_What needs to be done_
Exactly how many lines below mention "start"? Answer with that number alone.
☆ ☆ ☆ ☆
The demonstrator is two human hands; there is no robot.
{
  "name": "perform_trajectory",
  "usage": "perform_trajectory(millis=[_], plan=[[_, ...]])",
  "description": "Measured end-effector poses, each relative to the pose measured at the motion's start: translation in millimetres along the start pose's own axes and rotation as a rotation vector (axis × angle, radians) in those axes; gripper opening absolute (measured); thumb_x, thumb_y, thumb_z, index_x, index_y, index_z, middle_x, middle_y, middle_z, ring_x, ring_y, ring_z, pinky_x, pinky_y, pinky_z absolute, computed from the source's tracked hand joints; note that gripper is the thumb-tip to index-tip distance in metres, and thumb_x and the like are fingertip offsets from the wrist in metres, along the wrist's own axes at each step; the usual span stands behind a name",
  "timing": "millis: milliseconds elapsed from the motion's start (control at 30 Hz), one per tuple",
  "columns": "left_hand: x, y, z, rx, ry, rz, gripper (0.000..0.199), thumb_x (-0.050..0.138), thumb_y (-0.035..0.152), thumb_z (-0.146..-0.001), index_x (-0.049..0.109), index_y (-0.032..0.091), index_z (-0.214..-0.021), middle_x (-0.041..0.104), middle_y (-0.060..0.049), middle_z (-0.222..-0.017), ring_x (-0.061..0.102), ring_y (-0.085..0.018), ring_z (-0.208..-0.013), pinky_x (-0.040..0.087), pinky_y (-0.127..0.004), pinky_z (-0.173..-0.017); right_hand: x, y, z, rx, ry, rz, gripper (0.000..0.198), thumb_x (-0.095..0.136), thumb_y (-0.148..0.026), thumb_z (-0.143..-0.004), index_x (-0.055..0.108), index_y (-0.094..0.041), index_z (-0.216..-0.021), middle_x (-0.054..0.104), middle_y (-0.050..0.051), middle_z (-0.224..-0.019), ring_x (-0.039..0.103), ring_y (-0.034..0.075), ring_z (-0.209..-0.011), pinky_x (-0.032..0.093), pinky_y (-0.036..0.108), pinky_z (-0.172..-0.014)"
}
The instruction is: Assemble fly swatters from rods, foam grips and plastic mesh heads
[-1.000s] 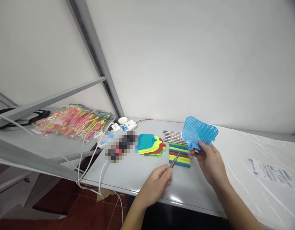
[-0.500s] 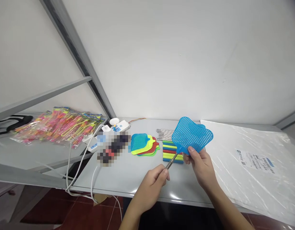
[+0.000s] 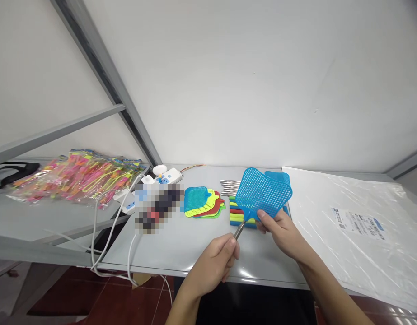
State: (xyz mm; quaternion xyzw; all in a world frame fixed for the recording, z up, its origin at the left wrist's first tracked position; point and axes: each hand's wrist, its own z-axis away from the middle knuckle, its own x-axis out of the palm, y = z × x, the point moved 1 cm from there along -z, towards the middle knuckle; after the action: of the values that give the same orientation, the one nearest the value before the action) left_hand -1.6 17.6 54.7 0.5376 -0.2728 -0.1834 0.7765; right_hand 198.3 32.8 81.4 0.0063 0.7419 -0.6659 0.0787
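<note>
A blue perforated fly swatter head (image 3: 260,194) is pinched at its lower edge by my right hand (image 3: 279,232). My left hand (image 3: 213,262) is closed round a telescopic metal rod (image 3: 240,230), whose upper end meets the neck of the blue head. How deep the rod sits in the neck I cannot tell. To the left on the table lies a fanned stack of swatter heads (image 3: 198,203) in blue, yellow, red and green. Thin metal rods (image 3: 229,187) lie behind a row of coloured grip tubes (image 3: 236,216), partly hidden by the blue head.
A large white plastic package (image 3: 330,194) with a label covers the table's right side. Power strips (image 3: 171,176) and white cables (image 3: 110,239) are on the left, beside a blurred patch. Bagged pink and yellow items (image 3: 89,174) lie on the far-left shelf. A wall stands behind.
The blue swatter head and my right hand have shifted slightly left and tilted. My left hand keeps hold of the rod in nearly the same place.
</note>
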Motion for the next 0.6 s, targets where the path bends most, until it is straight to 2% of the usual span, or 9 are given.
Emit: perform_trajectory(millis=[100, 200, 267, 333, 500, 600], plan=[[3, 6, 3, 0.013, 0.127, -0.127, 0.042, 0.038, 0.055, -0.095, 0.047, 0.02, -0.075, 0.029, 0.007, -0.057, 0.023, -0.008, -0.045, 0.023, -0.02, -0.043, 3, 1, -3, -0.012, -0.025, -0.03, 0.041, 0.043, -0.049, -0.095, 0.041, -0.022, -0.064, 0.039, -0.003, -0.061, 0.037, 0.013, -0.058, 0.032, 0.03, -0.057], [6, 15, 10, 0.085, 0.251, -0.315, 0.041, 0.039, 0.052, -0.096, 0.049, 0.019, -0.072, 0.034, 0.005, -0.059, 0.031, -0.011, -0.053, 0.025, -0.021, -0.048, 7, 1, -5, -0.021, -0.029, -0.09, 0.041, 0.043, -0.05, -0.095, 0.038, -0.022, -0.065, 0.036, -0.004, -0.061, 0.034, 0.013, -0.057, 0.03, 0.029, -0.056], [7, 20, 14, 0.118, 0.275, -0.385, 0.039, 0.04, 0.05, -0.096, 0.051, 0.019, -0.074, 0.036, 0.004, -0.059, 0.033, -0.012, -0.056, 0.027, -0.021, -0.05, 6, -2, -5, -0.029, -0.049, -0.102, 0.041, 0.042, -0.05, -0.095, 0.037, -0.023, -0.065, 0.035, -0.004, -0.061, 0.032, 0.013, -0.057, 0.029, 0.029, -0.056], [8, 20, 15, 0.087, 0.243, -0.345, 0.039, 0.041, 0.051, -0.096, 0.053, 0.019, -0.077, 0.035, 0.005, -0.06, 0.033, -0.011, -0.053, 0.028, -0.021, -0.048, 4, -5, -4, -0.027, -0.091, -0.103, 0.041, 0.042, -0.049, -0.096, 0.036, -0.023, -0.065, 0.034, -0.004, -0.061, 0.031, 0.013, -0.057, 0.028, 0.029, -0.056], [13, 19, 6, -0.019, 0.038, -0.011, 0.034, 0.04, 0.054, -0.095, 0.052, 0.022, -0.091, 0.032, 0.008, -0.059, 0.023, -0.006, -0.039, 0.034, -0.019, -0.037, 5, -8, 0, 0.044, -0.195, -0.14, 0.039, 0.045, -0.047, -0.095, 0.041, -0.021, -0.066, 0.036, -0.004, -0.062, 0.033, 0.012, -0.058, 0.028, 0.028, -0.057], [22, 21, -6, -0.003, 0.021, 0.102, 0.034, 0.041, 0.055, -0.095, 0.048, 0.022, -0.087, 0.03, 0.01, -0.057, 0.018, -0.005, -0.036, 0.034, -0.018, -0.034, 14, -6, 5, 0.056, -0.241, -0.146, 0.037, 0.045, -0.045, -0.096, 0.05, -0.02, -0.069, 0.043, -0.003, -0.064, 0.039, 0.012, -0.06, 0.033, 0.028, -0.06]])
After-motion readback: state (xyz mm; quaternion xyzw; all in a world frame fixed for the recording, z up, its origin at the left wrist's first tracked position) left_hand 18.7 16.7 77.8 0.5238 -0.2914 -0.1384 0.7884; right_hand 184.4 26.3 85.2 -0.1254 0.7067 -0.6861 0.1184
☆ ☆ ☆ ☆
_Expected answer_
2